5.  Account in the name of a Nevada corporation at a bank in Las Vegas.  Steve is the owner of the company and one of three signatories on the account.

To perform this search, we chose a firm at random from several hundred advertising "Financial Investigations" on the Web.  We told the investigator, a woman named Julia, that one of our clients was considering filing a lawsuit against Steve and we wanted to know beforehand exactly what he owned.  Julia said she did these type of searches for many lawyers and helpfully suggested that we do a national search of real estate, bank accounts, stocks, and mutual funds for a fee of $600.  We supplied the name of the subject—(Steve) and his Social Security number.  If we had not known the Social Security number, the firm would have provided it for an extra $35.  We also asked for the location of any safe deposit boxes.

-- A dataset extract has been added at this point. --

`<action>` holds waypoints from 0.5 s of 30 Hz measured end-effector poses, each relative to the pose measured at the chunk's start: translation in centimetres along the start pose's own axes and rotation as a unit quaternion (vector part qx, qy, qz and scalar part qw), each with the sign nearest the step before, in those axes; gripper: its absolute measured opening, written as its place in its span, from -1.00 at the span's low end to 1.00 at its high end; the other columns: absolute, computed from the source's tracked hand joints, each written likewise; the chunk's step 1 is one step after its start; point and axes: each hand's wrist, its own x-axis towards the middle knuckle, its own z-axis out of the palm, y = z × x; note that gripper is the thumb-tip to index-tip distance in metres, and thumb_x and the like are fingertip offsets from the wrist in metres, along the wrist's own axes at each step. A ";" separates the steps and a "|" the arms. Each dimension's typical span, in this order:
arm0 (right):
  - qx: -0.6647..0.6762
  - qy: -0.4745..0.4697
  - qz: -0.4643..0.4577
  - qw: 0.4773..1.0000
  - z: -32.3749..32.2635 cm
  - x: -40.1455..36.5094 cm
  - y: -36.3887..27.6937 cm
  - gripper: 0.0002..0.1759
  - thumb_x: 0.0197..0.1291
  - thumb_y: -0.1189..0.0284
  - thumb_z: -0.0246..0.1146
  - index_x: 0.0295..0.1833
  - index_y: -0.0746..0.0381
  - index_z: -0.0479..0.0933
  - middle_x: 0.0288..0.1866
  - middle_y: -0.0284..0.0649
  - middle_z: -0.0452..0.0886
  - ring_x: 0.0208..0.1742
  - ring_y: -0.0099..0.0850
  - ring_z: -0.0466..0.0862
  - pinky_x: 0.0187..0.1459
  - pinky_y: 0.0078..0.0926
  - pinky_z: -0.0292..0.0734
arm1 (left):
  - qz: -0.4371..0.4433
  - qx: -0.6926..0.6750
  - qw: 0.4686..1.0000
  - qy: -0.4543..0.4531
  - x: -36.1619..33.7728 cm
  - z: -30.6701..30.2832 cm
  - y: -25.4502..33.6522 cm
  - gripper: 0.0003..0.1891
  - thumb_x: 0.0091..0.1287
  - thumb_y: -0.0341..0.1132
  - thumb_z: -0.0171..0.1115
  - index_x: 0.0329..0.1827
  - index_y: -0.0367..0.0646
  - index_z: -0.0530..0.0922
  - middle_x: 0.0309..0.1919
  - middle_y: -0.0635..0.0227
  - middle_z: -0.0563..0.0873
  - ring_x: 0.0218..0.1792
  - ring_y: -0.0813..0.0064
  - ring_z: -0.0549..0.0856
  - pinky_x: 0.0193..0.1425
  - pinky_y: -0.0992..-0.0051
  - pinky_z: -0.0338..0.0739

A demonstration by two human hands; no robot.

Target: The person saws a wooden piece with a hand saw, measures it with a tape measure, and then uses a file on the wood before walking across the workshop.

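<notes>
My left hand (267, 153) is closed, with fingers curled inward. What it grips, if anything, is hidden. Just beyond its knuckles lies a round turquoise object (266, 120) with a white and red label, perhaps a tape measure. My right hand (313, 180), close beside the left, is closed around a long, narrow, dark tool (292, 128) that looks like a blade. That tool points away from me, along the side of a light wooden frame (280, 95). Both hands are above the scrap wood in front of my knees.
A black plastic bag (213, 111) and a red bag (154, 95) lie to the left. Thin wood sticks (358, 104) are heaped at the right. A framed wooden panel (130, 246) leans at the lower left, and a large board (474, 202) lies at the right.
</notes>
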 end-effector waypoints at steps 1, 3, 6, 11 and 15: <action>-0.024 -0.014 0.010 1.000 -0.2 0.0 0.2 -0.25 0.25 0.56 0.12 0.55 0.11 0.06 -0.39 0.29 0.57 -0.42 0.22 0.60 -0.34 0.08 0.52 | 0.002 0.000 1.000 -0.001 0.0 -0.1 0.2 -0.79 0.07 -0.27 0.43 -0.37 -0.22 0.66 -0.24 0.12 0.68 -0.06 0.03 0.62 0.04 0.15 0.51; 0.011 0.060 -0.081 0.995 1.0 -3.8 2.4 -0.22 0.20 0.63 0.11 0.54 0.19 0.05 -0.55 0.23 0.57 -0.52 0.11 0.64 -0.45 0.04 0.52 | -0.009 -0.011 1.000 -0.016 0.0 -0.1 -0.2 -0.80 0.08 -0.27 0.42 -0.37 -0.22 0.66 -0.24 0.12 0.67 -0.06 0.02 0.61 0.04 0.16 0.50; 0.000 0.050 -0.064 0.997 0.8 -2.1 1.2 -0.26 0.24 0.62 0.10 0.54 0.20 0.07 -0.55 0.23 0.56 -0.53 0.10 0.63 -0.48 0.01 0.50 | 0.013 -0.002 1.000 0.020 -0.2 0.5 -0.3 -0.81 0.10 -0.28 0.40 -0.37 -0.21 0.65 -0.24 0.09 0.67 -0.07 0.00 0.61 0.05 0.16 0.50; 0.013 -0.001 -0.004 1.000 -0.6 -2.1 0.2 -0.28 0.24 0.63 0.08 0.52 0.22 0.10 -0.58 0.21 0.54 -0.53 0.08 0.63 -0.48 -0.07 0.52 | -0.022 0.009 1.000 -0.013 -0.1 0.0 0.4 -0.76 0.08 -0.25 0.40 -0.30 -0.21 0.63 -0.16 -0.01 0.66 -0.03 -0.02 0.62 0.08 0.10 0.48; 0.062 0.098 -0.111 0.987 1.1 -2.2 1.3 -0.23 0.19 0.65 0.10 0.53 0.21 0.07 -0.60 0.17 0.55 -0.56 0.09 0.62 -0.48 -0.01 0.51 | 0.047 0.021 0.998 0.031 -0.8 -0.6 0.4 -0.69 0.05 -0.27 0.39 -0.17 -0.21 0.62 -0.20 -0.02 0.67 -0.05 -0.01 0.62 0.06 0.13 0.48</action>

Three days later we received a faxed report from Julia which contained the following information:

1.  Steve’s full legal name and the names of his wife and two children.

2.  His current and previous addresses and place of employment.

3.  Each of the five real estate properties was listed with street address, legal description, purchase price, loan balance, and estimated value.

4.  The joint account and business checking account were identified by account number, bank branch, and current balance.  An additional account was located which Steve had forgotten he had; it contained $45.67.  We were particularly impressed because this account was in Maine—Steve had opened it when vacationing there ten years earlier—and there had been no activity since that time.

5.  Both of the brokerage accounts were listed.  The report contained all of the stocks and mutual funds with the account balance and deposits for the month.  Julia noted that a list of all purchases and sales for the year could be obtained for an additional $95.

6.  Similarly, the Nevada corporation did nothing to shield the ownership of the bank account.  Complete details, with the name of each signatory, was provided.  We were supplied, without charge, the names and addresses of the corporate officers and directors.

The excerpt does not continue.